Try it: Look through the listing below and write out exactly the lines from the line with "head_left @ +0" to the line with "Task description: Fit", both included, and no others.
Dataset Block Start
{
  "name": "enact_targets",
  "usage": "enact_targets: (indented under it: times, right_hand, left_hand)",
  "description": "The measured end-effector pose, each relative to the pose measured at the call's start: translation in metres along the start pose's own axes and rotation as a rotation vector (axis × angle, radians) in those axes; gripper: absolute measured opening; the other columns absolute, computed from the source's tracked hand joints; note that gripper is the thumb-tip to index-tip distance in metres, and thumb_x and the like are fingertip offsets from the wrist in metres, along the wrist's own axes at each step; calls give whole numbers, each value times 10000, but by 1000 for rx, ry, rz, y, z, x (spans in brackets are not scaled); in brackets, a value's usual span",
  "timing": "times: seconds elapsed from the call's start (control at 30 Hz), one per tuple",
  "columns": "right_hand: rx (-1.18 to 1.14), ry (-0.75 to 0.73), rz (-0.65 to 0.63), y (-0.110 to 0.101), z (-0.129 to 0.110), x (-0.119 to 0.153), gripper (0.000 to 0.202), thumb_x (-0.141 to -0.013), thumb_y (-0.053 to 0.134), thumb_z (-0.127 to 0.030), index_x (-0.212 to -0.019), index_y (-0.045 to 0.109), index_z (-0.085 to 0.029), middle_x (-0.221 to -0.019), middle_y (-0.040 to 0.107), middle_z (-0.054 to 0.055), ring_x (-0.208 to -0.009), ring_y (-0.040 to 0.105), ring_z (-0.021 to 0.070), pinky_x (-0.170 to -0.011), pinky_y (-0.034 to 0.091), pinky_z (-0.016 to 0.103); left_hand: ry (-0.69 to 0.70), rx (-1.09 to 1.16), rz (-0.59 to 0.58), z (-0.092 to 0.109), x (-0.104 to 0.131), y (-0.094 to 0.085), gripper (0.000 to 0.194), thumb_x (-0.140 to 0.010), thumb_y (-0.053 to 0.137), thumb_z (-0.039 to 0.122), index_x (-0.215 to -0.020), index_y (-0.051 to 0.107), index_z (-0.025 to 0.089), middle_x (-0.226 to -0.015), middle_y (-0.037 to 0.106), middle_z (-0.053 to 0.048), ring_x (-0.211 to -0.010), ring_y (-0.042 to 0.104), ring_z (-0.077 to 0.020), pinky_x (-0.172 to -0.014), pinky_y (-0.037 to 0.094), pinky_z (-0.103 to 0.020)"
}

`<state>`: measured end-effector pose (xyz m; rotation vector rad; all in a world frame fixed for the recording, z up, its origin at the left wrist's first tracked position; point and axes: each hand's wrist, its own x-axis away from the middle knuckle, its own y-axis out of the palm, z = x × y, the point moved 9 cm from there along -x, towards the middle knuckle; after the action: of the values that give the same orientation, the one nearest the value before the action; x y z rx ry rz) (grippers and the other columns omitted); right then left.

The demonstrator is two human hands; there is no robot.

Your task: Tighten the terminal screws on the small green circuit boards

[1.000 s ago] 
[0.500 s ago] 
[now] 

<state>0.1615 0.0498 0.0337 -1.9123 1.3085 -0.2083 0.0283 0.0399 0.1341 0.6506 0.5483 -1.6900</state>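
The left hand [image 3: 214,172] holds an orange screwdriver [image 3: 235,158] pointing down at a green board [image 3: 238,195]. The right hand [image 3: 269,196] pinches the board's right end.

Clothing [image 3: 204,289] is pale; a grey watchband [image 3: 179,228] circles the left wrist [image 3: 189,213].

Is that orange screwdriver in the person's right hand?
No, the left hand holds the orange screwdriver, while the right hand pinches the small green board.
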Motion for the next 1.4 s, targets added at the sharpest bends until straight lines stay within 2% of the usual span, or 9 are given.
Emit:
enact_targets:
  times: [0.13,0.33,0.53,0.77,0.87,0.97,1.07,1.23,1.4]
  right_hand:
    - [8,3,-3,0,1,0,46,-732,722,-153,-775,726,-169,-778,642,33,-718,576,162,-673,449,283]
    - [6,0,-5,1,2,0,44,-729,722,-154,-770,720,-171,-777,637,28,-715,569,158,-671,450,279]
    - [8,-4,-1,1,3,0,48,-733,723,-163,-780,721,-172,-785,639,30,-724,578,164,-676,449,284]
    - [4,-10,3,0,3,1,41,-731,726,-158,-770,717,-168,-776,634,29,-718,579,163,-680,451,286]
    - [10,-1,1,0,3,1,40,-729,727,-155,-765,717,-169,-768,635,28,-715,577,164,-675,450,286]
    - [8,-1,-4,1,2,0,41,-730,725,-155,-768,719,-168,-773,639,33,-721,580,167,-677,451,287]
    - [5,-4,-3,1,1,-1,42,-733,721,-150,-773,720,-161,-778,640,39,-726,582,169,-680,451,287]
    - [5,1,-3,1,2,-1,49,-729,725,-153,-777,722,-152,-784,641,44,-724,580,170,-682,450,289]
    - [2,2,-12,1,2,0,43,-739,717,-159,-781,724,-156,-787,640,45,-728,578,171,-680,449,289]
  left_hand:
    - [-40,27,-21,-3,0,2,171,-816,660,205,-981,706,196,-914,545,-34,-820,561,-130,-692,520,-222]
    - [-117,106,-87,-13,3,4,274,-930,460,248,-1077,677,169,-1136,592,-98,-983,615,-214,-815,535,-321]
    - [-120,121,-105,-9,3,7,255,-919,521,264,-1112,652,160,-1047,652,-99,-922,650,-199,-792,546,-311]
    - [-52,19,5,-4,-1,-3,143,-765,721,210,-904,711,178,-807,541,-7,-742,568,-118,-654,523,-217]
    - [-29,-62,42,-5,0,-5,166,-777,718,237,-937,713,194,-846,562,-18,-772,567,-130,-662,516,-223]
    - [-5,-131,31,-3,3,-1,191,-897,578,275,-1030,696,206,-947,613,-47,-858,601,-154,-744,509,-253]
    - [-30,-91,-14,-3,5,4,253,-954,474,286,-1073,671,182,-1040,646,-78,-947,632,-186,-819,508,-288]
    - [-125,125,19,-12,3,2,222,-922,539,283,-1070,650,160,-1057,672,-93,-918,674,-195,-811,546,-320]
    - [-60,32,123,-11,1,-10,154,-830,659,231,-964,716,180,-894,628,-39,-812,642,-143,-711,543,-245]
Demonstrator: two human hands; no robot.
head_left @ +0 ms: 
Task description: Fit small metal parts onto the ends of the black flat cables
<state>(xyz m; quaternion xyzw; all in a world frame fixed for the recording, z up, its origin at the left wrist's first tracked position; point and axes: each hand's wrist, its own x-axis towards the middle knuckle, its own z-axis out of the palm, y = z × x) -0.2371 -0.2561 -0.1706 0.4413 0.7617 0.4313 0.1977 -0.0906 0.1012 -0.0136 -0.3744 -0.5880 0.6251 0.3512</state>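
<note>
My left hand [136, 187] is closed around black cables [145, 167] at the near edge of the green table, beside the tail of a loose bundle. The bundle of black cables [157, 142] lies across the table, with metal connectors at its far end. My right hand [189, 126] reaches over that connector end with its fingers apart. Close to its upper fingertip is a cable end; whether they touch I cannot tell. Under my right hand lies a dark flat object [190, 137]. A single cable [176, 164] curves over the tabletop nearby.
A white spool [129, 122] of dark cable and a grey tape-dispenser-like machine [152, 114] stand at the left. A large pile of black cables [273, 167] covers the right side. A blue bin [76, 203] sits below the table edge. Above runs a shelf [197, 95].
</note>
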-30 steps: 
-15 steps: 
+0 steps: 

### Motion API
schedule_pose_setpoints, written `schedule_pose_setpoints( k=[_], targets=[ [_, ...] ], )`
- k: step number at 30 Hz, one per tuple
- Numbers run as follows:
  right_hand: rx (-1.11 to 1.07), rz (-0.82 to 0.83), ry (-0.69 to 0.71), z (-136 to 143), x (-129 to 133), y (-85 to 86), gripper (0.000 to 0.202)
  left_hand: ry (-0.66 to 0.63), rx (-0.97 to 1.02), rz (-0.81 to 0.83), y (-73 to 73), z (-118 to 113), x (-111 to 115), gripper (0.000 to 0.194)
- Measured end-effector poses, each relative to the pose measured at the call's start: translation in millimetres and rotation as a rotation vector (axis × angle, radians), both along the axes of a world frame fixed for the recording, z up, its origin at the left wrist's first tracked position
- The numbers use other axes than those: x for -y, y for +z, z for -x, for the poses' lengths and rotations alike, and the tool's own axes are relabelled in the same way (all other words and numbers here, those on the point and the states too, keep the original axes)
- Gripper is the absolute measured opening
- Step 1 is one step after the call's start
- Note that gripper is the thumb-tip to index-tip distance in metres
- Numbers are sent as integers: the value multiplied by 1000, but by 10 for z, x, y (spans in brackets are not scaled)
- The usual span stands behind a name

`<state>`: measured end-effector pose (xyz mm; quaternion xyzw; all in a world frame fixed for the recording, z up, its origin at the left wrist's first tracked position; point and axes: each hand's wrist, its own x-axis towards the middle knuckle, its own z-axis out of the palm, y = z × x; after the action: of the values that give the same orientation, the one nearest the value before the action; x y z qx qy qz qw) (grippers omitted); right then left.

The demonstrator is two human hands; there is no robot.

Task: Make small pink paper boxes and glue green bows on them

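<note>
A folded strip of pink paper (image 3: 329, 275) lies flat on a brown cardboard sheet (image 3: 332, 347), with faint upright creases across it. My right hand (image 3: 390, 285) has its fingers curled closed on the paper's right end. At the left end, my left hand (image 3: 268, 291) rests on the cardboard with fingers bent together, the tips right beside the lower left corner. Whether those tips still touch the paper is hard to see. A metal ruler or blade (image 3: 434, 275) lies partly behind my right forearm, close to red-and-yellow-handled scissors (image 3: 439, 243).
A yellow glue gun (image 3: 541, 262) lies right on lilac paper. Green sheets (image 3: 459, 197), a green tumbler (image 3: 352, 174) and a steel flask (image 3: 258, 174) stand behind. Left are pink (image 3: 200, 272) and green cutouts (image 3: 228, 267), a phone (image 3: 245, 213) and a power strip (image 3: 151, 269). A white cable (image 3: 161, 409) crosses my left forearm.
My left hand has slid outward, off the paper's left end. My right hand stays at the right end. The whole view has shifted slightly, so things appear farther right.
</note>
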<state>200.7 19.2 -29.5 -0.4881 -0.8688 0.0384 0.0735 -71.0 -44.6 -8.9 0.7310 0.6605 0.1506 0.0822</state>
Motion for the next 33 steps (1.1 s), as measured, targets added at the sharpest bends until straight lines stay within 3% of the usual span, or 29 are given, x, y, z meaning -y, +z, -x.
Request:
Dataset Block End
Solution to the problem:
head_left @ +0 ms: 
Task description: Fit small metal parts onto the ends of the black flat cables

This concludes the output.